Should I accept or reject partially correct suggestions?
If you come across a partially correct suggestion – for instance the entity
“Facebook Inc” with only “Facebook” highlighted as a suggested ORG
– you
should always reject them. The active learning-powered recipes will look at
all possible analyses for the parse, so the correct boundaries are likely in
there – it might just not be the suggestion you see first. By rejecting
incorrect boundaries, you’re essentially telling the model to try again, moving
it towards the correct boundaries. Each token can only be part of one entity, so
if you accepted a partial match like “Facebook” in “Facebook Inc”, the feedback
the model would get from this is “Yes, in contexts like this, ‘Facebook’ is a
single-token ORG
entity and wins over all other possible analyses containing
this token.” That’s obviously not what you want.

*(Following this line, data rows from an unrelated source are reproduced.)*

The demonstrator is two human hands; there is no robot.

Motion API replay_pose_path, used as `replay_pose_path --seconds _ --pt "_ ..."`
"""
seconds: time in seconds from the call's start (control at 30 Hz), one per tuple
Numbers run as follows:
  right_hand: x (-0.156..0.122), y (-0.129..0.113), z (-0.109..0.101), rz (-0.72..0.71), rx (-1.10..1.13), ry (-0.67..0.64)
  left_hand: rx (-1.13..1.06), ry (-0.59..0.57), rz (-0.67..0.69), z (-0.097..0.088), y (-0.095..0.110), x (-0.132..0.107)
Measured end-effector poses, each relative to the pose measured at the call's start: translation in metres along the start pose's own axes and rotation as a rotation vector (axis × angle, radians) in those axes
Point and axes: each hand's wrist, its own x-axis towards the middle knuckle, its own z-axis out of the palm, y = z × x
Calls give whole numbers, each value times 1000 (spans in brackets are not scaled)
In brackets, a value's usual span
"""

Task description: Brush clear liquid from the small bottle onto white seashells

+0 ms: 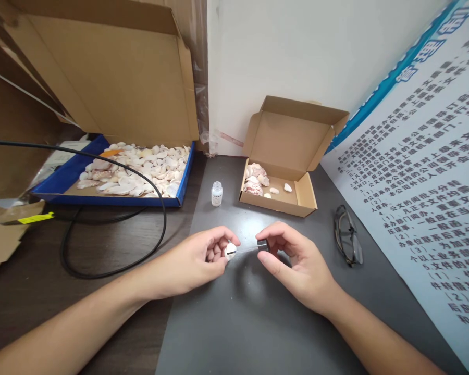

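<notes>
My left hand (207,255) is closed, pinching a small white shell (230,252) that has a short black strip across its face. Facing it, my right hand (297,263) grips a black bottle cap (262,245) between thumb and fingers. From the cap a thin, pale applicator stem (248,248) points left toward the shell; whether its tip touches the shell I cannot tell. Beyond my hands, a small glass bottle (217,195) with a white label stands upright and uncapped on the dark mat.
An open cardboard box (281,207) behind my right hand holds several shells. Left of it, a blue-sided box (152,200) is heaped with white shells. A black cable (164,224) loops over the table at left. Eyeglasses (346,237) lie at right beside a printed poster (426,172).
</notes>
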Motion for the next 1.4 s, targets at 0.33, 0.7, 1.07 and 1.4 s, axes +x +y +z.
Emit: replay_pose_path --seconds 0.33,0.7,1.07,1.4 --pt "0 -1 -1 27 -34 21 -19 -8 8 0 -2 0" --pt "1 -1 -2 32 -36 28 -23 -11 18 0 -1 -1" --pt "2 -3 -1 56 -33 30 -15 -21 7 0 1 -1" --pt "3 -3 -2 97 -39 52 -44 -31 32 0 1 0"
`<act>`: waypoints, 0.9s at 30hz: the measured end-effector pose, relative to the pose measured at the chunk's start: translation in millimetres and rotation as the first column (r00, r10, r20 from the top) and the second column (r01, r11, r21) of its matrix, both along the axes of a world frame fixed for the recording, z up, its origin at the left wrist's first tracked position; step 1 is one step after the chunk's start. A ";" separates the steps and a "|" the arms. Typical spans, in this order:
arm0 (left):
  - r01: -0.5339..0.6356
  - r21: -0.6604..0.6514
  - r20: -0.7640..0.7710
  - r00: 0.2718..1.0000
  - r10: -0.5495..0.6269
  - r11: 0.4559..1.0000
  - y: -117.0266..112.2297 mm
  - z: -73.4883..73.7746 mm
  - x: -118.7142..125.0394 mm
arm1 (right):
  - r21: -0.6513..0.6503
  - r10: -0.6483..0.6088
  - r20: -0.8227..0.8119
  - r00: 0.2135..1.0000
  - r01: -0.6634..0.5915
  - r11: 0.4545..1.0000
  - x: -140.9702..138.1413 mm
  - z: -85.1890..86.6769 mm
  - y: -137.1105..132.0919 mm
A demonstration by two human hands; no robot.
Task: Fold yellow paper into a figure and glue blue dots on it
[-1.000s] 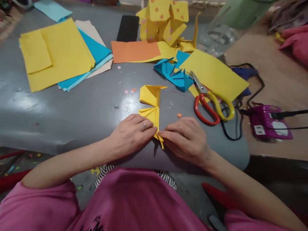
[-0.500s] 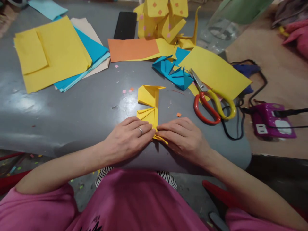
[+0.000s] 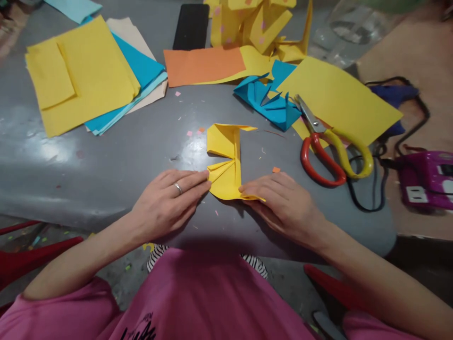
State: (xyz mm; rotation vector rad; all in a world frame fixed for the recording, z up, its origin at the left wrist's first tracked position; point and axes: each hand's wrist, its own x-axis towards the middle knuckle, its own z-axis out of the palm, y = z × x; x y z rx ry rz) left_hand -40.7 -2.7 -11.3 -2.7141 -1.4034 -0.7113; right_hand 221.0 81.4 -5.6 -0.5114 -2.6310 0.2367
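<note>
A folded yellow paper (image 3: 225, 182) lies on the grey tabletop in front of me, with creased flaps that meet at its middle and a thin point sticking out at its upper right. At its lower left edge, my left hand (image 3: 170, 196), with a ring on one finger, holds the paper between closed fingertips. My right hand (image 3: 283, 203) pinches the lower right corner, where a narrow yellow flap shows beside the fingers. The thumbs are mostly hidden. Beyond the yellow piece sits a similar folded blue paper (image 3: 268, 103).
Scissors (image 3: 318, 127) with red and yellow handles lie partly open at right, on a yellow sheet (image 3: 339, 99). Stacked paper (image 3: 102, 61) is at far left. Behind are an orange strip (image 3: 205, 66), a phone (image 3: 191, 27) and yellow paper figures (image 3: 244, 23). A purple power adapter (image 3: 424, 182) sits right.
My left hand has slid left from the paper's lower middle to its left edge, uncovering the lower folds. My right hand stays at the lower right corner. The view has shifted slightly.
</note>
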 end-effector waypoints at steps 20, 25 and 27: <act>0.077 0.018 -0.063 0.995 -0.076 0.997 1.4 2.2 1.8 | -0.087 -0.339 0.102 0.935 0.348 0.934 -18.4 0.1 -4.4; 0.066 0.025 -0.064 0.996 -0.065 0.997 0.5 0.2 2.6 | -0.089 -0.363 0.114 0.925 0.373 0.923 -18.9 -0.7 -4.9; 0.056 0.025 -0.069 0.996 -0.054 0.998 -0.1 -0.9 2.4 | -0.087 -0.360 0.111 0.926 0.370 0.925 -19.2 -1.6 -5.2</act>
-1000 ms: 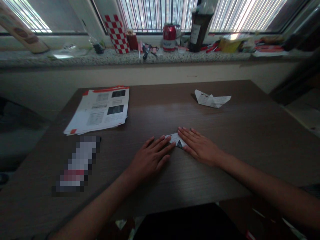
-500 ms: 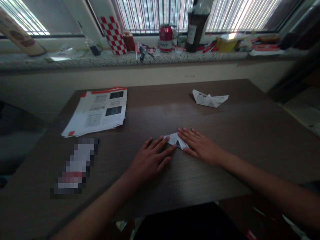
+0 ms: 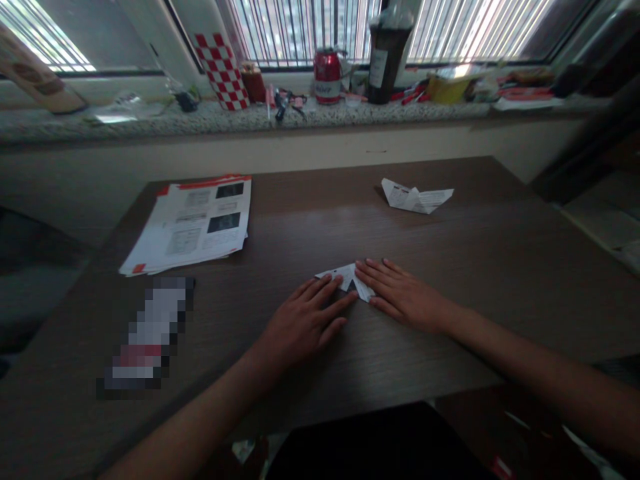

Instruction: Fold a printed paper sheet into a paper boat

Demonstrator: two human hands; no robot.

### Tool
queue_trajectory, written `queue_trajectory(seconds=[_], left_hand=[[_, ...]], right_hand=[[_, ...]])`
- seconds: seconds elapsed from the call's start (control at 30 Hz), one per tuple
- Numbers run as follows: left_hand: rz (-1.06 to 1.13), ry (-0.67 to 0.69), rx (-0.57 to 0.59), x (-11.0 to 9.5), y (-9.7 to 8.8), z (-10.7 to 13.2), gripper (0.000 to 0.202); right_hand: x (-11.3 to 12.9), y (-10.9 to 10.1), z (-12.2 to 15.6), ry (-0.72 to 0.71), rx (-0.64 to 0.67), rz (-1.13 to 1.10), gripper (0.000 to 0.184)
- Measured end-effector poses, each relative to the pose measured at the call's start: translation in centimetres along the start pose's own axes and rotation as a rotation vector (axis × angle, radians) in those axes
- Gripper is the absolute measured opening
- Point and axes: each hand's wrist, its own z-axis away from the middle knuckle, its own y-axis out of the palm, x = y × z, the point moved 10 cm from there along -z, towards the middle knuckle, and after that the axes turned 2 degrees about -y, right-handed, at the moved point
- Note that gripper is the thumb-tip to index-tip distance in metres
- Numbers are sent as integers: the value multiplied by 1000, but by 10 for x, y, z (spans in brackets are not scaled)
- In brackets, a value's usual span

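A small piece of folded printed paper lies flat on the brown table, partly covered by both hands. My left hand rests on its left part, palm down with the fingers spread. On its right part lies my right hand, flat, with fingers stretched out and the thumb a little apart. Neither hand grips the paper; both press on it from above. A dark triangular patch shows between the hands at the paper's near side. Farther back on the right stands a folded paper boat, untouched.
A stack of printed sheets lies at the table's back left. Nearer, a blurred-out oblong object lies by the left arm. The granite windowsill behind holds a red can, a dark bottle and a red-and-white checkered container.
My left hand has slid slightly back along the paper, so more of the paper's left corner shows. My right hand stays on the right part. The whole view has shifted slightly.
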Motion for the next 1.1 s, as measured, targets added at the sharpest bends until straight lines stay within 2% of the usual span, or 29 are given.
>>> queue_trajectory(seconds=[0.23,0.53,0.8,1.1], left_hand=[[28,-15,-4,0,-3,-1,47],[-38,16,-37,-5,-5,-2,48],[-88,37,-39,-10,-7,-2,48],[-70,3,-28,-16,-11,-3,43]], right_hand=[[0,-3,7,-11,16,-13,70],[-1,-6,8,2,-15,-36,70],[0,-13,7,24,-45,-27,57],[-1,-14,8,24,-67,-44,57]])
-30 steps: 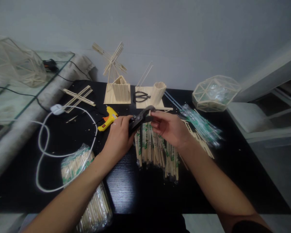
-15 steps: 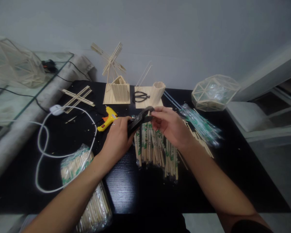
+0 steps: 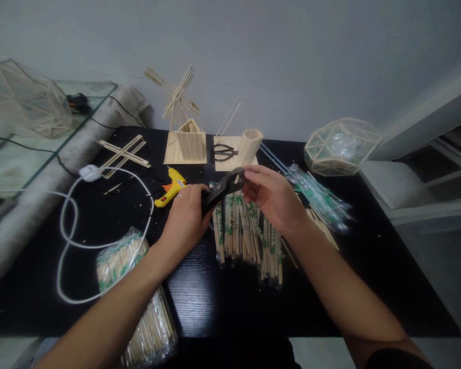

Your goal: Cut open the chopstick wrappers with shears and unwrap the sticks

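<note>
My left hand point(image 3: 188, 215) is wrapped round a black hand cutter point(image 3: 222, 190) with a curved jaw, which points up and to the right over the desk. At the jaw's tip is my right hand point(image 3: 271, 197), its thumb and fingers pinched together; what lies between them is too small to make out. A pale bit shows between the jaws. Beneath both hands lies a pile of paper-and-plastic-wrapped chopsticks point(image 3: 240, 230). The yellow glue gun point(image 3: 171, 188) rests just beyond my left hand.
Behind stand a stick windmill model point(image 3: 191, 141), and a stick cup point(image 3: 250, 143) on a board beside black scissors point(image 3: 223, 152). Crossed sticks point(image 3: 125, 154), a white cable point(image 3: 63, 241) and a chopstick pack point(image 3: 153, 328) lie left. Right are plastic wrappers point(image 3: 318, 197) and a geometric frame point(image 3: 341, 148).
My right hand has shifted very slightly to the right and up at the cutter's tip. My left hand keeps its hold on the cutter.
</note>
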The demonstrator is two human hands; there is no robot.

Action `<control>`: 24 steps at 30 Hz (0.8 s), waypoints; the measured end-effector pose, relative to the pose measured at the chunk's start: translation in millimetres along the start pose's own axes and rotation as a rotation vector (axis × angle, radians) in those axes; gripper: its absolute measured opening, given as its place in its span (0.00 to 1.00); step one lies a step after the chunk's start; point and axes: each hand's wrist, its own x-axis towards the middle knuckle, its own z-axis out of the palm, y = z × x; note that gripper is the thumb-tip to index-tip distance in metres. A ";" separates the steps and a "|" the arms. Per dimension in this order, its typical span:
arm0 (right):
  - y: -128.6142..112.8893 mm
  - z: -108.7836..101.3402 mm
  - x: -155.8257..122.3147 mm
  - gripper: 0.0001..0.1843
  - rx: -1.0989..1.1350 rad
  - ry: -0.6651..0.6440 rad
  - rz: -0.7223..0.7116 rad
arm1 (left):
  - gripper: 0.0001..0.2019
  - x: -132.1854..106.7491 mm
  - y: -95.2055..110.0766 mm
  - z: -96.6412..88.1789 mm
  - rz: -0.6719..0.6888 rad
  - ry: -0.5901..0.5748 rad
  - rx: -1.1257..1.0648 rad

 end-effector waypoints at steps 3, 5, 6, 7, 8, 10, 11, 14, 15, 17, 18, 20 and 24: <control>-0.7 1.5 -1.5 0.10 0.003 0.003 -0.021 | 0.11 0.2 1.0 -0.9 -0.009 -0.015 0.006; -1.6 2.5 -2.3 0.09 0.004 0.009 -0.023 | 0.10 0.1 1.3 -1.0 -0.021 -0.026 0.012; -2.1 2.9 -2.6 0.09 0.002 0.011 -0.022 | 0.10 0.0 1.4 -1.1 -0.029 -0.027 0.015; -2.6 3.3 -2.9 0.09 -0.003 0.012 -0.020 | 0.09 0.0 1.3 -1.1 -0.040 -0.028 0.018; -3.0 3.5 -3.2 0.09 -0.008 0.011 -0.019 | 0.09 0.0 1.3 -1.3 -0.052 -0.030 0.021; -3.5 3.7 -3.7 0.09 -0.014 0.007 -0.023 | 0.08 0.2 1.3 -2.1 -0.079 -0.043 0.027; -3.5 3.7 -4.0 0.09 -0.015 0.004 -0.025 | 0.08 0.3 1.4 -2.8 -0.092 -0.054 0.030; -3.3 3.6 -4.4 0.09 -0.016 0.005 -0.031 | 0.07 1.0 3.0 -5.6 -0.119 -0.091 0.035; -3.3 3.6 -4.4 0.09 -0.015 0.006 -0.031 | 0.07 1.2 3.8 -6.7 -0.125 -0.101 0.035; -3.5 4.0 -4.4 0.09 -0.010 0.003 -0.027 | 0.07 1.6 5.5 -8.7 -0.134 -0.119 0.034; -3.7 4.3 -4.4 0.09 -0.005 -0.002 -0.024 | 0.08 1.8 6.3 -9.6 -0.138 -0.128 0.034; -4.0 4.7 -4.4 0.09 0.005 -0.013 -0.023 | 0.09 2.1 7.7 -11.1 -0.149 -0.148 0.036; -3.6 4.8 -4.2 0.10 0.015 -0.018 -0.024 | 0.11 3.0 10.1 -13.2 -0.173 -0.174 0.049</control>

Why am I seeing very high or very low scores?
The “score” field in the bottom right corner of the annotation card shows you the score of the current entity suggestion. Even though the recipe tries to present you with the most uncertain scores, it can sometimes happen that you see very different scores instead. So why does this happen?
Streams are generators and only operate on one batch at a time. They can also stream from huge files or potentially infinite sources of data, so Prodigy can’t just load it all into memory and keep sorting the whole stream. Instead, it uses an exponential moving average to decide whether to send out a score, based on the distribution of previous scores. This also prevents it from getting stuck if the model suddenly produces higher or lower scores. If the scores are confusing and the model isn’t producing meaningful suggestions, try collecting some gold-standard data first before switching to the binary workflow.
Why do I need to train again after annotating with a model in the loop?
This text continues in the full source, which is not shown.